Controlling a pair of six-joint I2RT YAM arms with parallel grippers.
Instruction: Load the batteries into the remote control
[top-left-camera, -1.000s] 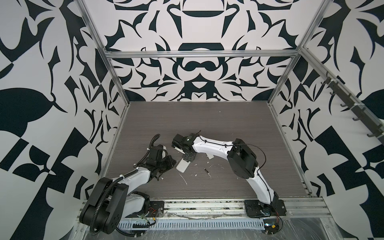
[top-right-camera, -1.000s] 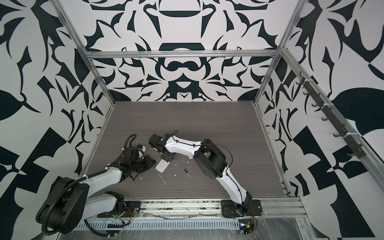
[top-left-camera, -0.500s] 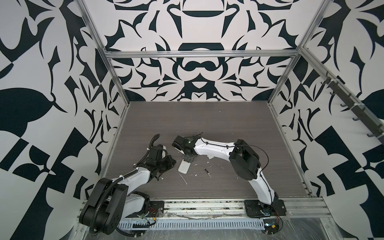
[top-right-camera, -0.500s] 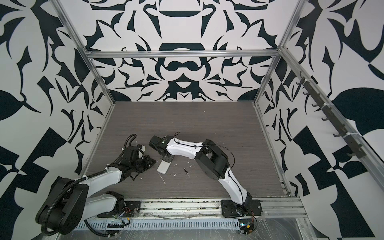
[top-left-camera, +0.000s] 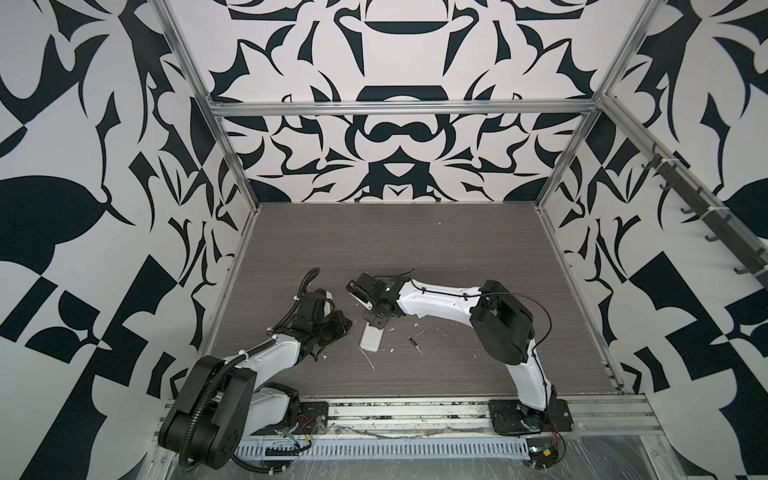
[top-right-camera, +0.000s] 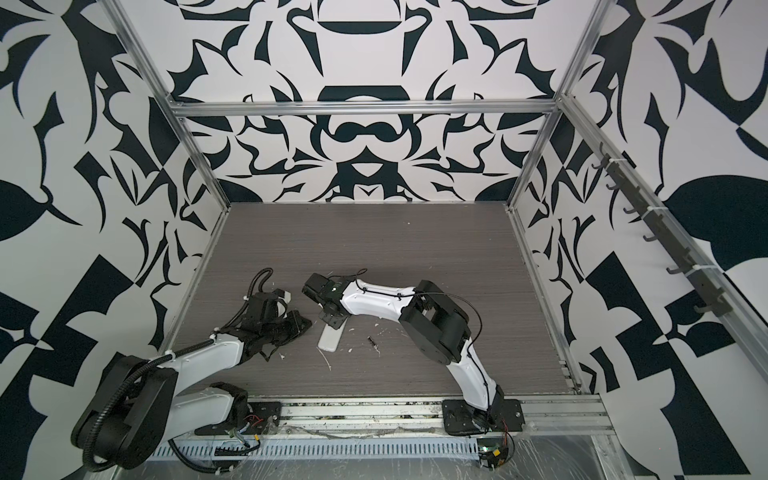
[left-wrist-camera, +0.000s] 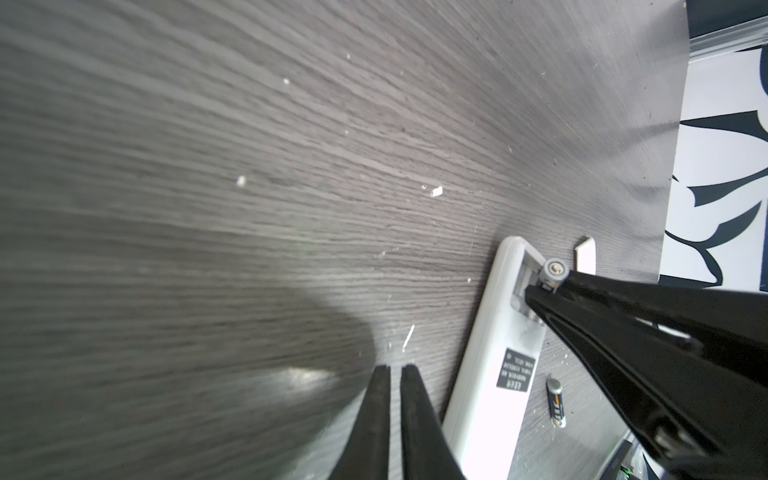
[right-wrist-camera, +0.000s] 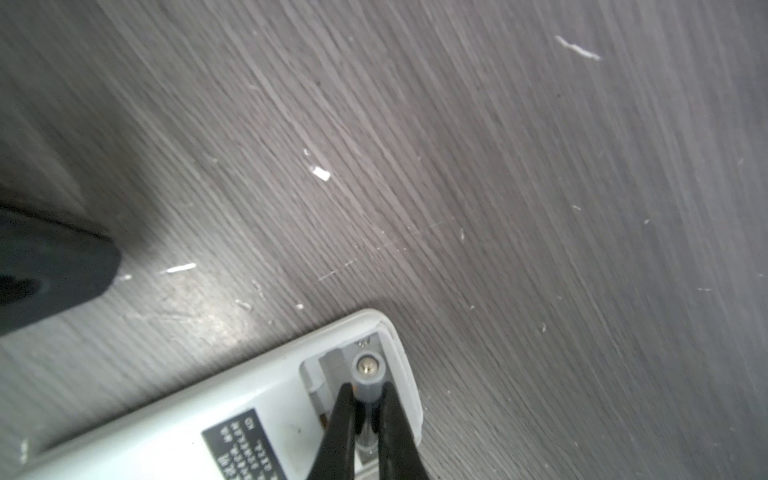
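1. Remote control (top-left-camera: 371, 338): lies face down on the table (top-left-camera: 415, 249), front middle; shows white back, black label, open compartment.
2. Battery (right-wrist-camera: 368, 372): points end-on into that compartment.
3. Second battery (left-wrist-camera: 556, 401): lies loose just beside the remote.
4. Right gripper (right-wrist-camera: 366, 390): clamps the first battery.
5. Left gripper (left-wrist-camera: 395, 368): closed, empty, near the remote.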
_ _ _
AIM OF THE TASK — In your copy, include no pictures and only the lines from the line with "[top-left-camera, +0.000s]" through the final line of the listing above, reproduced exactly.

EXPECTED ANSWER —
[top-left-camera, +0.000s] 
[top-right-camera, +0.000s] 
[left-wrist-camera, +0.000s] 
[right-wrist-camera, +0.000s] 
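1. Remote control (top-left-camera: 371, 338): lies face down on the table (top-left-camera: 415, 249), front middle; shows white back, black label, open compartment.
2. Battery (right-wrist-camera: 368, 372): points end-on into that compartment.
3. Second battery (left-wrist-camera: 556, 401): lies loose just beside the remote.
4. Right gripper (right-wrist-camera: 366, 390): clamps the first battery.
5. Left gripper (left-wrist-camera: 395, 368): closed, empty, near the remote.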

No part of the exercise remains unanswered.